In this lesson, we will focus on the experience of salvation in Christ as the means to unity and deep community as God’s people.

Verses 26 & 27 focus on our new identity in Christ. In Galatians, Paul is writing to a mixed group of believers. Both Jews and Gentiles were in the church Paul established in the region of Galatia. A lot of the early believers of Christ were Jews, but as the word spread more and more Gentiles/Greeks became believers also. The Jews always traced their heritage back to Abraham, but of course the Gentiles/Greeks could not.

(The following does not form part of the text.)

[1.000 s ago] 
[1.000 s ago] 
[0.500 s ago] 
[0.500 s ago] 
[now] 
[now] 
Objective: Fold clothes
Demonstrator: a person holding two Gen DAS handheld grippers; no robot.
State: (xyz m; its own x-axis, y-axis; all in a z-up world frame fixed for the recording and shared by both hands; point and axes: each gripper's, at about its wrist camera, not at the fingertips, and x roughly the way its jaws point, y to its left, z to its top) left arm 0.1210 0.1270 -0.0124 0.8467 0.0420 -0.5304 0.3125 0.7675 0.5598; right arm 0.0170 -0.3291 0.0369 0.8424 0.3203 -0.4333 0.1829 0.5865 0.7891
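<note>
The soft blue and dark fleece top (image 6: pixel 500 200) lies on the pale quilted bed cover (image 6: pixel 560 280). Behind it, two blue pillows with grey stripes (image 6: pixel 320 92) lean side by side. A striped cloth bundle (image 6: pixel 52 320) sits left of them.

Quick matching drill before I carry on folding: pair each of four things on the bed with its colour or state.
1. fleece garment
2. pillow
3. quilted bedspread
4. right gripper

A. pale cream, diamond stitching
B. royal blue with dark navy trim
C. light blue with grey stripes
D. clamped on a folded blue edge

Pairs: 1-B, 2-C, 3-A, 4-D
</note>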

Hence the opening by Paul, and in verse 29 he makes a valid statement, reminding them Abraham was from a family of idol worshippers, and it was Abraham's faith just as it is our faith that sets us apart. In verse 29, Paul reminds his readers that this new reality in Christ is by faith. He points back to Abraham as the model (Galatians 3:6-9). Relationship with God in Christ is by faith. Abraham modeled the life of faith, and Abraham serves as the link to God’s blessing of all the nations (Genesis 12:3).

In chapter 4, Paul moves to illustrate his argument with a family metaphor. Paul’s argument is that in Christ all people (Jew/Gentile, slave/free, and male/female) are God’s children and part of one body.  He now moves to clarify what heirs means. Paul means that all people in Christ are fully heirs and enjoy all of the rights and privileges of being sons and daughters of God through Christ. There are no second-class citizens or family members in the church. Now it is important that you understand this applies to the Church, (body of believers) and not to the world. The world remains slaves to sin and has no rights as heirs.

In Paul’s thinking those in the world that do not believe in Christ are as minor children that have an inheritance that can only be granted by a trustee. The inheritance is completed when we by faith accept the truth that Jesus was God and through His life, death and resurrection we can inherit the promises He made.  Our salvation is not through our birth, our economic status, our religious affiliation, our family, our ethnicity, our educational level, or our culture. 

For Paul, the only object worthy of our trust is a person––the Son of God and Messiah, Jesus. Jesus faithfully lived and then died on the cross for the sins, injustices, and hurts of the world. Therefore, salvation does not depend on anything other than embracing a new identity with God through trust in Jesus.

Paul brings his argument to a climax in verses 6-7. In Christ, all who believe are no longer slaves nor are they minor children with limited rights. They are fully mature sons and daughters who through the Holy Spirit can address God directly as “Abba, Father.” Abba in Aramaic is like saying “daddy” or “papa” a term of endearment by a child.

For my hymn this week I will choose one of the great oldies, “Trust and Obey” because that is all we need to become an heir, son or daughter.